- Born: Perth, Western Australia, Australia
- Education: Hollywood Senior High School Curtin University
- Occupations: Journalist; former radio presenter; TV news presenter; TV reporter; author;
- Employer: Nine Network
- Spouse: Liam Connolly (2023–present)

= Tracy Vo =

Australian journalist, television presenter and author

Tracy Vo is an Australian journalist, radio and television news presenter and reporter and author. Vo is currently the weekend news presenter for Nine News in Perth.

==Early life==
Vo grew up in Perth and completed her schooling at Our Lady of Lourdes Catholic Primary School at Nollamara and Hollywood Senior High School. She obtained a Bachelor of Arts from Curtin University. Vo's parents were Vietnamese boat people.

==Career==
Vo's early career included stints at Sydney radio station 2SM, and Sky News Australia.

Vo subsequently started in television and joined the Nine Network firstly in Sydney at TCN in 2007 where she remained until 2012, after which she returned to Perth for personal reasons, and commenced working as a journalist at the Nine Network Perth.

In 2014, Vo published a book entitled Small Bamboo, which detailed her parents' arrival in Australia in the late 1970s as Vietnamese boat people following the Vietnam War.

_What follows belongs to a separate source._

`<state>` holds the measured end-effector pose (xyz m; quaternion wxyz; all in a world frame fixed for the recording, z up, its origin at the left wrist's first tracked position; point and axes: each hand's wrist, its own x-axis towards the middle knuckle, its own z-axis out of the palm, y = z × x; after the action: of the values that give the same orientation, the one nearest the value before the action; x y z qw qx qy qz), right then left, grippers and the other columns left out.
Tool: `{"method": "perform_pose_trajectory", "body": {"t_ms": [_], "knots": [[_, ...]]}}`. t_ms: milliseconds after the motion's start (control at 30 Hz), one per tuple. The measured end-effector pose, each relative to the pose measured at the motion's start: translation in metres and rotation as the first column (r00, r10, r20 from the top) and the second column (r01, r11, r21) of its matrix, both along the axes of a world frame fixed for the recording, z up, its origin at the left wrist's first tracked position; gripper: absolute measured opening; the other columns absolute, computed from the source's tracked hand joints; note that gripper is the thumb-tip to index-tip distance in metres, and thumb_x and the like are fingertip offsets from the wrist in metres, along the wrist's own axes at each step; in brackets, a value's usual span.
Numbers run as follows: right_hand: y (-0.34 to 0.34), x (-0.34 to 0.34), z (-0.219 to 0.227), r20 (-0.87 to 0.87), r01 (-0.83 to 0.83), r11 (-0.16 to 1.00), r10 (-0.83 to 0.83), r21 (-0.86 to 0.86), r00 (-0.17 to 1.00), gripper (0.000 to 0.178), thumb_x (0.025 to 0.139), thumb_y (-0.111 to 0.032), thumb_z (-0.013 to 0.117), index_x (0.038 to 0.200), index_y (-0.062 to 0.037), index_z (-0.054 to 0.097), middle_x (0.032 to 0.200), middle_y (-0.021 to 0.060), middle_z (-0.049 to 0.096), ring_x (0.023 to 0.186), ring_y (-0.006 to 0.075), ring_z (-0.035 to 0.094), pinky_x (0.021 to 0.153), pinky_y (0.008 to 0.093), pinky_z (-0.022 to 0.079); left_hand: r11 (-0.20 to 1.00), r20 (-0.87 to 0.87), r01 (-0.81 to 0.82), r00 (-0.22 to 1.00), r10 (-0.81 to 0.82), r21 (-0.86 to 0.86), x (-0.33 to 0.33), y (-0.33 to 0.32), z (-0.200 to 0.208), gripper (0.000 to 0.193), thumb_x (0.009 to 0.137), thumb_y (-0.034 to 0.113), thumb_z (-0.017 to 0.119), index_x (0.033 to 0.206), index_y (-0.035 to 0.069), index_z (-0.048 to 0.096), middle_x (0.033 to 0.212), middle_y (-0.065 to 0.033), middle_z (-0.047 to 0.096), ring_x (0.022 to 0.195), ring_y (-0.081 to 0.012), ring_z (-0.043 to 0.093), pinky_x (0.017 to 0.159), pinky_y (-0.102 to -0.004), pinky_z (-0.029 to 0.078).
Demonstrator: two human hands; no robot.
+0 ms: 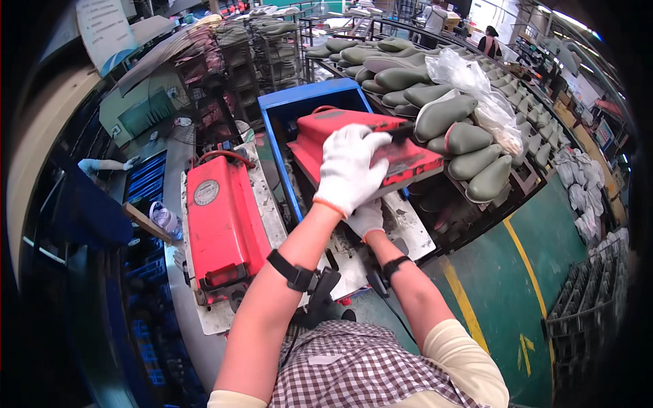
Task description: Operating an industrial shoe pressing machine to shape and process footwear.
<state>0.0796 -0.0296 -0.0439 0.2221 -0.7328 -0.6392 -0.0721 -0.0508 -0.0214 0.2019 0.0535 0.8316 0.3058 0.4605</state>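
Observation:
A red machine cover (408, 160) with scuffed edges is tilted up in front of me. My left hand (350, 166), in a white knit glove with an orange cuff, curls its fingers over the top of this cover beside a dark slot or handle. Lower down, my right hand (367, 217), gloved the same way, reaches beneath the cover's near end. Its fingers are mostly hidden behind the left hand and the cover. Under both hands lies a stained white base plate (408, 228). A blue open housing (309, 93) surrounds the far part of the cover.
A second red machine cover (228, 217) lies lowered at left. Dark green boots (490, 178) crowd a rack on the right, with clear plastic film (469, 78) on top. Beyond the left bench, another person's hand (129, 164) shows. A metal crate (588, 292) stands at lower right.

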Motion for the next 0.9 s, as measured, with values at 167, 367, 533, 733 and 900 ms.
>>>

In 2016, Vo was appointed news presenter on local Today Perth presenting live half-hourly local news bulletins throughout the time-delayed broadcast of national breakfast show, Today. She remained in the position until 2018 when she was appointed presenter of the Nine Network's local afternoon program, Nine Live Perth.

In December 2019, it was announced Vo had been appointed the news presenter on the network's national breakfast show, Today. She commenced this role on 6 January 2020. As a Vietnamese-Australian, Vo's appointment meant she became one of only a few Asian faces on commercial television in Australia. Nine's decision to appoint Vo to such a prominent role at the network was met with praise, and was described by one media outlet as "symbolic of progress towards greater media representation of Australia's multicultural population".

In March 2020, Vo permanently returned to Perth due to the COVID-19 pandemic. On her return to Perth, Vo replaced Louise Momber as weekend presenter of Nine News Perth. Alex Cullen replaced Vo on Today presenting both news and sport.

==Personal life==

Vo and her husband Liam Connolly had their first child, a daughter, on October 2, 2025.